Quasi un adulto su due manifesta forme di esitazione vaccinale in Italia, ma il fenomeno è ben più complesso e fortemente eterogeneo, poiché influenzato da caratteristiche demografiche e sociali, esperienze personali, orientamento politico e religioso e dal livello di fiducia nelle istituzioni e nei sistemi sanitari.
È quanto emerge da un lavoro, pubblicato sulla rivista scientifica The Lancet Regional Health – Europe, che rappresenta il primo risultato della INF-ACT Vaccine Hesitancy Survey, una delle più ampie indagini mai condotte in Italia su questo tema.
Lo studio
Lo studio è stato coordinato dal Dipartimento di Scienze della Sanità Pubblica e Pediatriche dell’Università di Torino e ha coinvolto la dott.ssa Giuseppina Lo Moro, il prof. Fabrizio Bert e la prof.ssa Roberta Siliquini, principal investigator della ricerca.

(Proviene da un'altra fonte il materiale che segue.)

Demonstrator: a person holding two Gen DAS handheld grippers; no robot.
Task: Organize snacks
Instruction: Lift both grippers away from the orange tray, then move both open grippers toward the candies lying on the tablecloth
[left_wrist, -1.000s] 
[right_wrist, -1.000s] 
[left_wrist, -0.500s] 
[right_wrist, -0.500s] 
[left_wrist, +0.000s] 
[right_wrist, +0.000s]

Alla survey hanno collaborato anche Università Sapienza di Roma, Università di Pavia, Università di Cagliari e Università Cattolica del Sacro Cuore di Roma.
Il paper “Prevalence of vaccine hesitancy in Italy: a cross-sectional study” si basa su un’indagine trasversale condotta tra settembre 2024 e marzo 2025 attraverso interviste web e telefoniche.

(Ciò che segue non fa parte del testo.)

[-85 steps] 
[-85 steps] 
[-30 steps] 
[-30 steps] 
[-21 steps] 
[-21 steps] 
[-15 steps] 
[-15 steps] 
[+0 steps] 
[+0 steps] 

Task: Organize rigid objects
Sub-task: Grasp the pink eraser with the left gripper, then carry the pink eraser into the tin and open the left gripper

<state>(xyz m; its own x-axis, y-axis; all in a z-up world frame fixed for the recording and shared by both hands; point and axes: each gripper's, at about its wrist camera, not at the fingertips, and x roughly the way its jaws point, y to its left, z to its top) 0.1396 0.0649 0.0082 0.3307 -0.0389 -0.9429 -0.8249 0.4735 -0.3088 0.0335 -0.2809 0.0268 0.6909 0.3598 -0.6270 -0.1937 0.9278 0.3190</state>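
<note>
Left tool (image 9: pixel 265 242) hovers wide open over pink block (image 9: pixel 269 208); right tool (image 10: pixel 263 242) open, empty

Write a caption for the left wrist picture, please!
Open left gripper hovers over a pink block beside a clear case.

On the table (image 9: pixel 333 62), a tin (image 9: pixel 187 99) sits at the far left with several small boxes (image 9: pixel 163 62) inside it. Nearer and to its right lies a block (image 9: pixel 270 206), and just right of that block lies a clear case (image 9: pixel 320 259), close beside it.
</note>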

Il campione comprende 52.094 adulti residenti in tutta Italia, rappresentativi della popolazione adulta per età, genere, livello di istruzione, area geografica e dimensione del comune di residenza.

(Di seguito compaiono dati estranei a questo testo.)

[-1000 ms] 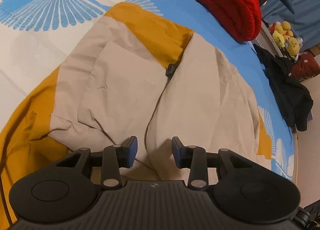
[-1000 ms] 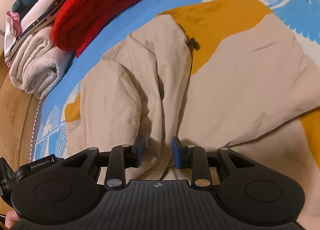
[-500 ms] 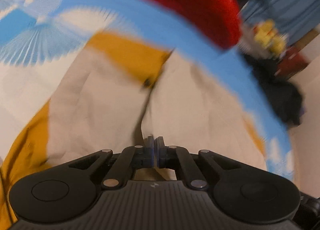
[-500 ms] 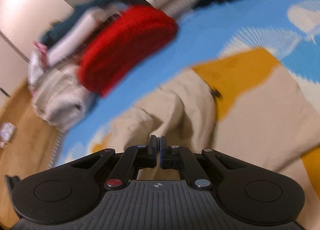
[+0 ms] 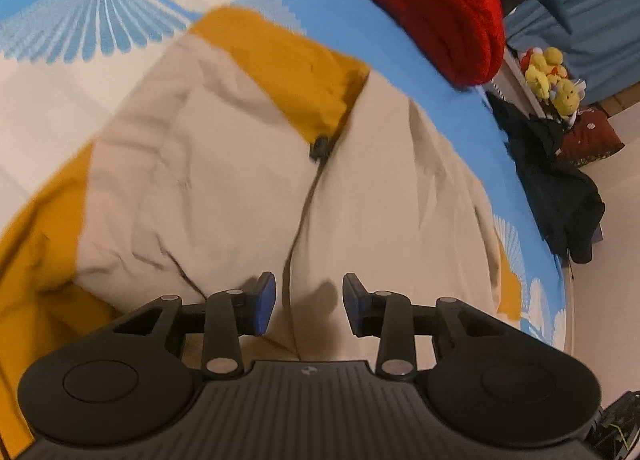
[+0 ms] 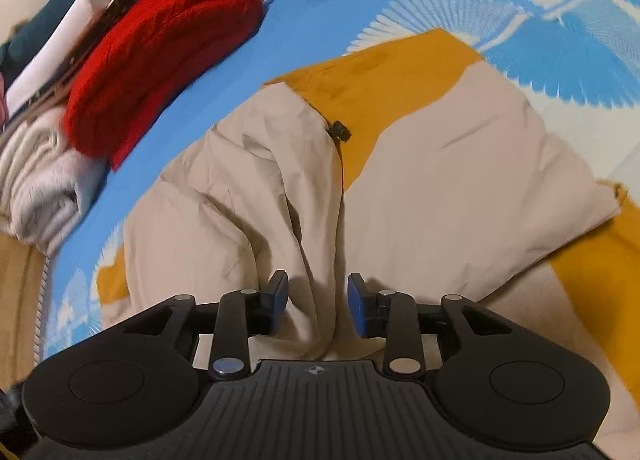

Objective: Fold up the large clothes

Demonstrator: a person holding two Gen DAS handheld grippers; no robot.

L’obiettivo principale dello studio è fornire una fotografia aggiornata e dettagliata dell’esitazione vaccinale e identificare i sottogruppi della popolazione più esposti al fenomeno.
Sono emerse differenze rilevanti in relazione a genere, identità sessuale ed etnia, dimensioni di rado esplorate nelle precedenti ricerche italiane sull’argomento. Un risultato che sottolinea la necessità di disporre di dati sempre più granulari per sviluppare strategie di prevenzione realmente inclusive e mirate.
Fabrizio Bert, professore ordinario e direttore del Dipartimento di Scienze della Sanità Pubblica e Pediatriche dell’Università di Torino, ha commentato i risultati.
«L’esitazione vaccinale continua a rappresentare una delle principali sfide per i programmi di immunizzazione e per la tutela della salute pubblica.
Il fenomeno, però, è complesso: i risultati suggeriscono che, oggi, l’esitazione vaccinale dipende meno da timori legati alla sicurezza dei vaccini e più dalla difficoltà di comunicare efficacemente il valore della vaccinazione.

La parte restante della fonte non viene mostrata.